Work instruction:
Your answer must be the full listing, word for word, with no images in it.

The data:
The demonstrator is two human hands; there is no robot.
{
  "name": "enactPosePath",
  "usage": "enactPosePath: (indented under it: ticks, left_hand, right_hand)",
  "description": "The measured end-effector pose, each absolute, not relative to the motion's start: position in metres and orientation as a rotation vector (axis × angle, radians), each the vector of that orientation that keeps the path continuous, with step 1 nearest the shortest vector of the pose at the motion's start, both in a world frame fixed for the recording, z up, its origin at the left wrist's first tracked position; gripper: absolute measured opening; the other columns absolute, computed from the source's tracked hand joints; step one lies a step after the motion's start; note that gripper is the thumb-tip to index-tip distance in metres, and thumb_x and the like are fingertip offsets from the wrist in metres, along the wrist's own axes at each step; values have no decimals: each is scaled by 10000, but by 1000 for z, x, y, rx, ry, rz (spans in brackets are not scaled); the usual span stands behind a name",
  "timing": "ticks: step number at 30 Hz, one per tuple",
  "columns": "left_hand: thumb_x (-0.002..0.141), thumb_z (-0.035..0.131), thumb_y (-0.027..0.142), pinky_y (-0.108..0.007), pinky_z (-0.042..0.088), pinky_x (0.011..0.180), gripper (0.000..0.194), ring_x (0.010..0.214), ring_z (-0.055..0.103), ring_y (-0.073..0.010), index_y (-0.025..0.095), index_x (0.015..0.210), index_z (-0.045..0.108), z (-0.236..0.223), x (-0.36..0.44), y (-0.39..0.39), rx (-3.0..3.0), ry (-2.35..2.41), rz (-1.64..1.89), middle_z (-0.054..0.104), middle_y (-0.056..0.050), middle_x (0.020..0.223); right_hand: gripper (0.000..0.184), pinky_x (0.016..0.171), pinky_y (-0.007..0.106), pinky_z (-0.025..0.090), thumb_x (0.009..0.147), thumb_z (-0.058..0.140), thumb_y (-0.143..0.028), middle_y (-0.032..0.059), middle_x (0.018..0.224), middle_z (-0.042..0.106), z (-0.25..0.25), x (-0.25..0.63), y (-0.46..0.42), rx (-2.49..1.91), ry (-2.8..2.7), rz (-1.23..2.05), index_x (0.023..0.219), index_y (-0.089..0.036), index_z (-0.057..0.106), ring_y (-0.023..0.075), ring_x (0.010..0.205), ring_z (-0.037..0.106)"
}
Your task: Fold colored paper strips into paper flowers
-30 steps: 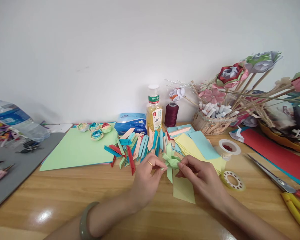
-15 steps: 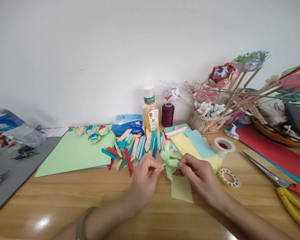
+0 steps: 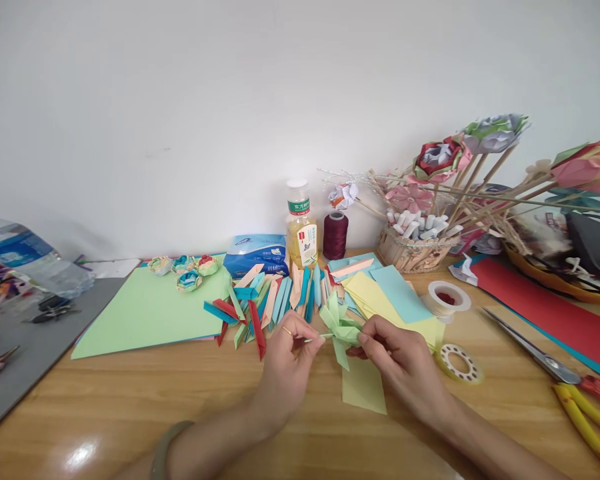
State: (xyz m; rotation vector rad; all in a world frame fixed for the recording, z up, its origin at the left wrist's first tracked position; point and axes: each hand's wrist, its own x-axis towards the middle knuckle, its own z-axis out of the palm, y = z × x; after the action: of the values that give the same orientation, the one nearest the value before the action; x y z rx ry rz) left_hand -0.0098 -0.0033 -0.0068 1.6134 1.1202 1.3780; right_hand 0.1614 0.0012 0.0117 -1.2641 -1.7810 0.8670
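Observation:
Between my two hands is a light green folded paper piece (image 3: 341, 328) with several strips sticking out from its middle. My left hand (image 3: 291, 363) pinches the thin tip of its left strip between thumb and fingers. On the other side, my right hand (image 3: 397, 357) grips the right end of the same piece, its fingertips partly hidden behind the paper. Below it a pale yellow-green paper square (image 3: 364, 388) lies on the wooden table (image 3: 220, 413). Just beyond my left hand is a pile of folded paper strips (image 3: 275, 300) in red, blue, green and peach.
Yellow sheets (image 3: 375, 300) and a blue sheet (image 3: 400, 291) lie beyond my right hand. Further right are a tape roll (image 3: 459, 364), a ribbon spool (image 3: 449, 300), scissors (image 3: 535, 347) and yellow-handled pliers (image 3: 583, 423). A drink bottle (image 3: 303, 233) and purple thread spool (image 3: 335, 237) stand by the wall.
The view has tilted up slightly, so everything sits a little lower. My hands keep their hold on the green paper piece, with only a slight shift.

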Motion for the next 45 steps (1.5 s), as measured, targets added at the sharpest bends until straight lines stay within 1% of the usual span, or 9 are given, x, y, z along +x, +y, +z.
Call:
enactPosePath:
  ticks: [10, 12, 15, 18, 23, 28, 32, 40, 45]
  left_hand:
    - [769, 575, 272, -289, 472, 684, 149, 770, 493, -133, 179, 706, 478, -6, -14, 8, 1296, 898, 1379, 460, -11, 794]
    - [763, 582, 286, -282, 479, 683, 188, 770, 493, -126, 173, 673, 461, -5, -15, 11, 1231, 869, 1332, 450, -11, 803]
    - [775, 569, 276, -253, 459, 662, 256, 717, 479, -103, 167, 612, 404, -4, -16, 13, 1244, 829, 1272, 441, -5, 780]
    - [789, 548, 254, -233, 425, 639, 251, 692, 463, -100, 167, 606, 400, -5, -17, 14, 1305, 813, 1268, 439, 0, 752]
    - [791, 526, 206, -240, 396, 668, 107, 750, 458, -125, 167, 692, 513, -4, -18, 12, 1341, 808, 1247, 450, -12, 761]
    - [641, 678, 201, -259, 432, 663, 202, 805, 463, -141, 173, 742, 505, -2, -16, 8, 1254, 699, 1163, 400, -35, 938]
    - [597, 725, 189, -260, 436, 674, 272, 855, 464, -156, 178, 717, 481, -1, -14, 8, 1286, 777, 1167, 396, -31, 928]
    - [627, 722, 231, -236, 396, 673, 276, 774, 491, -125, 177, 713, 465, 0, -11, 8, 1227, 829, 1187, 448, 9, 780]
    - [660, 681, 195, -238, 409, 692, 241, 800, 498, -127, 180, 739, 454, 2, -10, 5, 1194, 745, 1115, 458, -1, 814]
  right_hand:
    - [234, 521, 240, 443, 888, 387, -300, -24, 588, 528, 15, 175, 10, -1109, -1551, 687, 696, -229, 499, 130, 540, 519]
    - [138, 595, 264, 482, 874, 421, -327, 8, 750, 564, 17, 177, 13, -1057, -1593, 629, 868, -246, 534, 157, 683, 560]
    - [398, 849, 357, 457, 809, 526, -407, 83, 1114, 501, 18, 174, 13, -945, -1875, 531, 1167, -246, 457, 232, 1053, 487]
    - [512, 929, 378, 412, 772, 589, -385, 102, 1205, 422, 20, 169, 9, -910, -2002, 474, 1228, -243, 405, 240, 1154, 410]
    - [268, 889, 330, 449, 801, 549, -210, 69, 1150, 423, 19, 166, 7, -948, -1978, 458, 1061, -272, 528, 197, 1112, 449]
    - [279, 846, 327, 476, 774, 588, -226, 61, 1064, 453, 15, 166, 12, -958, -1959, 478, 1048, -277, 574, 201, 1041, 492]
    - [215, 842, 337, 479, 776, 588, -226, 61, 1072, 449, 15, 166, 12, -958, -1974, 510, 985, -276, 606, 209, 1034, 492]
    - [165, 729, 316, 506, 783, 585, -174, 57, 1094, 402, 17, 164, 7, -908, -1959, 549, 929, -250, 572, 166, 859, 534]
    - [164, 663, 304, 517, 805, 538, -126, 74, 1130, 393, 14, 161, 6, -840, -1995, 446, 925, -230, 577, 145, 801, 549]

Finished task:
The demonstrator is two human hands; there is no robot.
{
  "name": "enactPosePath",
  "usage": "enactPosePath: (indented under it: ticks, left_hand, right_hand)",
  "description": "The measured end-effector pose, each absolute, not relative to the motion's start: position in metres and orientation as a rotation vector (axis × angle, radians), each the vector of that orientation that keeps the path continuous, with step 1 nearest the shortest vector of the pose at the motion's start, both in a world frame fixed for the recording, z up, its origin at the left wrist's first tracked position; gripper: absolute measured opening; the other columns absolute, computed from the source's tracked hand joints; step one lies a step after the motion's start; note that gripper is the thumb-tip to index-tip distance in metres, and thumb_x and the like are fingertip offsets from the wrist in metres, along the wrist's own axes at each step; values have no decimals: each is scaled by 10000, but by 1000 for z, x, y, rx, ry, rz (spans in brackets are not scaled); the usual span stands behind a name",
  "timing": "ticks: step number at 30 Hz, one per tuple",
  "columns": "left_hand: thumb_x (-0.002..0.141), thumb_z (-0.035..0.131), thumb_y (-0.027..0.142), pinky_y (-0.108..0.007), pinky_z (-0.042..0.088), pinky_x (0.011..0.180), gripper (0.000..0.194), ring_x (0.010..0.214), ring_z (-0.055..0.103), ring_y (-0.073..0.010), index_y (-0.025..0.095), index_x (0.015..0.210), index_z (-0.045..0.108), z (-0.236..0.223), x (-0.36..0.44), y (-0.39..0.39), rx (-3.0..3.0), ry (-2.35..2.41), rz (-1.64..1.89), middle_z (-0.054..0.104), middle_y (-0.056..0.050), middle_x (0.020..0.223); right_hand: gripper (0.000..0.184), pinky_x (0.016..0.171), pinky_y (-0.007..0.106), pinky_z (-0.025..0.090), thumb_x (0.009..0.147), thumb_z (-0.058..0.140), thumb_y (-0.143..0.028), middle_y (-0.032..0.059), middle_x (0.018..0.224), middle_z (-0.042..0.106), z (-0.25..0.25), x (-0.25..0.63), y (-0.46..0.42), rx (-2.49..1.91), ry (-2.8..2.7), rz (-1.23..2.05), index_x (0.023..0.219), index_y (-0.089..0.036), index_z (-0.057..0.106), ring_y (-0.023..0.075), ring_x (0.010..0.205), ring_z (-0.037..0.106)"
}
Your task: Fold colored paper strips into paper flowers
-30 steps: 
-15 steps: 
+0 steps: 
State: (xyz m; rotation vector rad; all in a world frame fixed for the recording, z up, its origin at the left wrist's first tracked position; point and axes: each hand's wrist, its own x-axis towards the middle knuckle, its own z-axis out of the palm, y = z × x; after the action: of the values that give the same orientation, the one nearest the value before the action; x y z rx ry rz) left_hand -0.0098 -0.0033 -0.0068 1.6134 1.1202 1.3780; right_hand 0.1614 0.0012 0.0117 -1.2641 -1.7810 0.8670
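Observation:
Between my two hands is a light green folded paper piece (image 3: 341, 328) with several strips sticking out from its middle. My left hand (image 3: 291, 363) pinches the thin tip of its left strip between thumb and fingers. On the other side, my right hand (image 3: 397, 357) grips the right end of the same piece, its fingertips partly hidden behind the paper. Below it a pale yellow-green paper square (image 3: 364, 388) lies on the wooden table (image 3: 220, 413). Just beyond my left hand is a pile of folded paper strips (image 3: 275, 300) in red, blue, green and peach.
Yellow sheets (image 3: 375, 300) and a blue sheet (image 3: 400, 291) lie beyond my right hand. Further right are a tape roll (image 3: 459, 364), a ribbon spool (image 3: 449, 300), scissors (image 3: 535, 347) and yellow-handled pliers (image 3: 583, 423). A drink bottle (image 3: 303, 233) and purple thread spool (image 3: 335, 237) stand by the wall.
The view has tilted up slightly, so everything sits a little lower. My hands keep their hold on the green paper piece, with only a slight shift.
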
Motion for the next 45 steps (1.5 s), as measured, targets added at the sharpest bends until straight lines stay within 1% of the usual span, or 9 are given, x, y, z along +x, +y, +z.
Call:
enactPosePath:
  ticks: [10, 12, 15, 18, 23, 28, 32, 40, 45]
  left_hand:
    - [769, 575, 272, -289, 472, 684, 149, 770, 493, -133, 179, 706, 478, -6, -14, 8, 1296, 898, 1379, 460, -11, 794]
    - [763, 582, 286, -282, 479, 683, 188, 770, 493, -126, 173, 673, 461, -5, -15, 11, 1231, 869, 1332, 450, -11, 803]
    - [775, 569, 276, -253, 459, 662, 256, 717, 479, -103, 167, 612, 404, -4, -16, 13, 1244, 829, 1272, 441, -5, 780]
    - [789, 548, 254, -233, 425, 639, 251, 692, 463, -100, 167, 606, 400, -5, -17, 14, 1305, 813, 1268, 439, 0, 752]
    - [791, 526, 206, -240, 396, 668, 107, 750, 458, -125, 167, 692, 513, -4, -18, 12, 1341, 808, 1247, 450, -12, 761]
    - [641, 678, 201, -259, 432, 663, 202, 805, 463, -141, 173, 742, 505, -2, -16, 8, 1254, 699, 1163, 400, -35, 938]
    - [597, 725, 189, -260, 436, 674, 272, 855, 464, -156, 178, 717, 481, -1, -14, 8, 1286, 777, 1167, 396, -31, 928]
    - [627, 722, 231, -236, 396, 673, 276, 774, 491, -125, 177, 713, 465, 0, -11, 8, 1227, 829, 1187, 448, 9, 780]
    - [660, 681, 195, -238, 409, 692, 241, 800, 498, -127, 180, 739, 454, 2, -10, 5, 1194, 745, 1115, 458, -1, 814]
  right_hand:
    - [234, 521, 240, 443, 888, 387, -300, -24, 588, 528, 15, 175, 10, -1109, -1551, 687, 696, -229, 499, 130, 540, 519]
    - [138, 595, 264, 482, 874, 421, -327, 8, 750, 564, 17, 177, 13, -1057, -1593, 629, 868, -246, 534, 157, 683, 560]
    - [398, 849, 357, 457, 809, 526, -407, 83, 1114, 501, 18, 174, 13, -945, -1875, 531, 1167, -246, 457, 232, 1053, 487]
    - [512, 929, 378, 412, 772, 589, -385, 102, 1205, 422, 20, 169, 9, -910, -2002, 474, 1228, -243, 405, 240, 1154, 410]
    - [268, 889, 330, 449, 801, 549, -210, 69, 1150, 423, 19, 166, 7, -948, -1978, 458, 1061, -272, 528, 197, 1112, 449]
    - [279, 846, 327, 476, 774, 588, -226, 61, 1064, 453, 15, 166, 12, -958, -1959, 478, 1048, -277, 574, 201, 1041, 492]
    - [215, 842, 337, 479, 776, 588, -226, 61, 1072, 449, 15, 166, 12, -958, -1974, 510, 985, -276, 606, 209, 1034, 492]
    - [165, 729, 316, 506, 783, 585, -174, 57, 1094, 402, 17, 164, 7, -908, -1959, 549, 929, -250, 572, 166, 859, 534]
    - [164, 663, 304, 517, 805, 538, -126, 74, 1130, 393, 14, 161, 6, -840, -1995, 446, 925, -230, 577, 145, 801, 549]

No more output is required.